Verbatim transcription of the listing is needed.

------

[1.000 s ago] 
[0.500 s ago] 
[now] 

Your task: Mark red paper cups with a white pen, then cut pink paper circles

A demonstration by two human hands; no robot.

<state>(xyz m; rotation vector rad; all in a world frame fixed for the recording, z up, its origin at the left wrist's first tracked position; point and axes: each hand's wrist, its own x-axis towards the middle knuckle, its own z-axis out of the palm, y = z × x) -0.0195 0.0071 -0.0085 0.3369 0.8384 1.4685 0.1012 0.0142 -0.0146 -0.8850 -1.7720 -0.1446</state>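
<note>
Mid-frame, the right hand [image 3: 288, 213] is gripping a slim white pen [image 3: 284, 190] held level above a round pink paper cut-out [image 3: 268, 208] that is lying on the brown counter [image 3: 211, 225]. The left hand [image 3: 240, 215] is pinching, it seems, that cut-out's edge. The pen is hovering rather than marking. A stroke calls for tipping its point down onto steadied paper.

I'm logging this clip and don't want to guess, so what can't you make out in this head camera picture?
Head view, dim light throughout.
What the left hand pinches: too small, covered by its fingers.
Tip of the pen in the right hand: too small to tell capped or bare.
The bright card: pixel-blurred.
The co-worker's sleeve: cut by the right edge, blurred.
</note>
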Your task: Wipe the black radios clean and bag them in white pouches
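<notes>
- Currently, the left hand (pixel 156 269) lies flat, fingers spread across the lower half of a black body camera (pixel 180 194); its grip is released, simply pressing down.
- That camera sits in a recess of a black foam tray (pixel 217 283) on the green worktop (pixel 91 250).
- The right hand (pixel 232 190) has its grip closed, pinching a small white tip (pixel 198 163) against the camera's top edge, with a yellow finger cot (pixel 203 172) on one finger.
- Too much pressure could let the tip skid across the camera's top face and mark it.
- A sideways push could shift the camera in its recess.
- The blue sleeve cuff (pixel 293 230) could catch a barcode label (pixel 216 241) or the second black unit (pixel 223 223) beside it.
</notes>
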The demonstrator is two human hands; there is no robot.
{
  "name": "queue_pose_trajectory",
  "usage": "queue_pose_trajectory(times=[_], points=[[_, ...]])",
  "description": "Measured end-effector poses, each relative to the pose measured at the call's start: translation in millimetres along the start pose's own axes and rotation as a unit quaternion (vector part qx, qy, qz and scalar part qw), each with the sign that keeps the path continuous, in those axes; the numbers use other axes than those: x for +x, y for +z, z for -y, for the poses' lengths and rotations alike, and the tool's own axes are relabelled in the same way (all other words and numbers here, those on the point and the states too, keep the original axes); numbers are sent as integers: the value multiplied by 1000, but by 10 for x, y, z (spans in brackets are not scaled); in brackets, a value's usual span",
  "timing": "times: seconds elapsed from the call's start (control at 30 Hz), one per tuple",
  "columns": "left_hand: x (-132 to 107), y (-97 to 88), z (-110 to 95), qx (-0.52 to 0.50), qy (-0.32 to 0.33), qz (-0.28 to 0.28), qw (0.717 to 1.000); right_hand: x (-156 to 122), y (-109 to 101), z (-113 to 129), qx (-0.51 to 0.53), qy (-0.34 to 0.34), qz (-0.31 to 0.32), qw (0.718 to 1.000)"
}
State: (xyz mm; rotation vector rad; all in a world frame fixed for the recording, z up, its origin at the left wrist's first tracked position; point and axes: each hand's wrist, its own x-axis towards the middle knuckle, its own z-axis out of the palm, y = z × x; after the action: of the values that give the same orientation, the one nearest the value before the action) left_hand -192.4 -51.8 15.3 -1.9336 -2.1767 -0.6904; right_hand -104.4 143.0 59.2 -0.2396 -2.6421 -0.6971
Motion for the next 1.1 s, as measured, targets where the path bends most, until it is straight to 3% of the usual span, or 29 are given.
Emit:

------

§ **Written response**:
[1.000 s ago] 
[0.500 s ago] 
[now] 

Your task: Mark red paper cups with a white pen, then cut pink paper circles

A demonstration by two human hands; no robot.

<state>(xyz m; rotation vector rad; all in a world frame fixed for the recording, z up, its origin at the left wrist's first tracked position; point and axes: each hand's wrist, its own x-axis towards the middle knuckle, its own z-axis out of the palm, y = z × x) -0.0195 0.0071 -0.0085 0.3369 0.8384 1.4685 0.1012 0.0142 -0.0146 -0.8850 -1.7720 -0.1446</state>
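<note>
Mid-frame, the right hand [image 3: 288, 213] is gripping a slim white pen [image 3: 284, 190] held level above a round pink paper cut-out [image 3: 268, 208] that is lying on the brown counter [image 3: 211, 225]. The left hand [image 3: 240, 215] is pinching, it seems, that cut-out's edge. The pen is hovering rather than marking. A stroke calls for tipping its point down onto steadied paper.

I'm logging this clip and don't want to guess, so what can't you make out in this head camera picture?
Head view, dim light throughout.
What the left hand pinches: too small, covered by its fingers.
Tip of the pen in the right hand: too small to tell capped or bare.
The bright card: pixel-blurred.
The co-worker's sleeve: cut by the right edge, blurred.
</note>
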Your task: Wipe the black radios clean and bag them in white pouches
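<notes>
- Currently, the left hand (pixel 156 269) lies flat, fingers spread across the lower half of a black body camera (pixel 180 194); its grip is released, simply pressing down.
- That camera sits in a recess of a black foam tray (pixel 217 283) on the green worktop (pixel 91 250).
- The right hand (pixel 232 190) has its grip closed, pinching a small white tip (pixel 198 163) against the camera's top edge, with a yellow finger cot (pixel 203 172) on one finger.
- Too much pressure could let the tip skid across the camera's top face and mark it.
- A sideways push could shift the camera in its recess.
- The blue sleeve cuff (pixel 293 230) could catch a barcode label (pixel 216 241) or the second black unit (pixel 223 223) beside it.
</notes>
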The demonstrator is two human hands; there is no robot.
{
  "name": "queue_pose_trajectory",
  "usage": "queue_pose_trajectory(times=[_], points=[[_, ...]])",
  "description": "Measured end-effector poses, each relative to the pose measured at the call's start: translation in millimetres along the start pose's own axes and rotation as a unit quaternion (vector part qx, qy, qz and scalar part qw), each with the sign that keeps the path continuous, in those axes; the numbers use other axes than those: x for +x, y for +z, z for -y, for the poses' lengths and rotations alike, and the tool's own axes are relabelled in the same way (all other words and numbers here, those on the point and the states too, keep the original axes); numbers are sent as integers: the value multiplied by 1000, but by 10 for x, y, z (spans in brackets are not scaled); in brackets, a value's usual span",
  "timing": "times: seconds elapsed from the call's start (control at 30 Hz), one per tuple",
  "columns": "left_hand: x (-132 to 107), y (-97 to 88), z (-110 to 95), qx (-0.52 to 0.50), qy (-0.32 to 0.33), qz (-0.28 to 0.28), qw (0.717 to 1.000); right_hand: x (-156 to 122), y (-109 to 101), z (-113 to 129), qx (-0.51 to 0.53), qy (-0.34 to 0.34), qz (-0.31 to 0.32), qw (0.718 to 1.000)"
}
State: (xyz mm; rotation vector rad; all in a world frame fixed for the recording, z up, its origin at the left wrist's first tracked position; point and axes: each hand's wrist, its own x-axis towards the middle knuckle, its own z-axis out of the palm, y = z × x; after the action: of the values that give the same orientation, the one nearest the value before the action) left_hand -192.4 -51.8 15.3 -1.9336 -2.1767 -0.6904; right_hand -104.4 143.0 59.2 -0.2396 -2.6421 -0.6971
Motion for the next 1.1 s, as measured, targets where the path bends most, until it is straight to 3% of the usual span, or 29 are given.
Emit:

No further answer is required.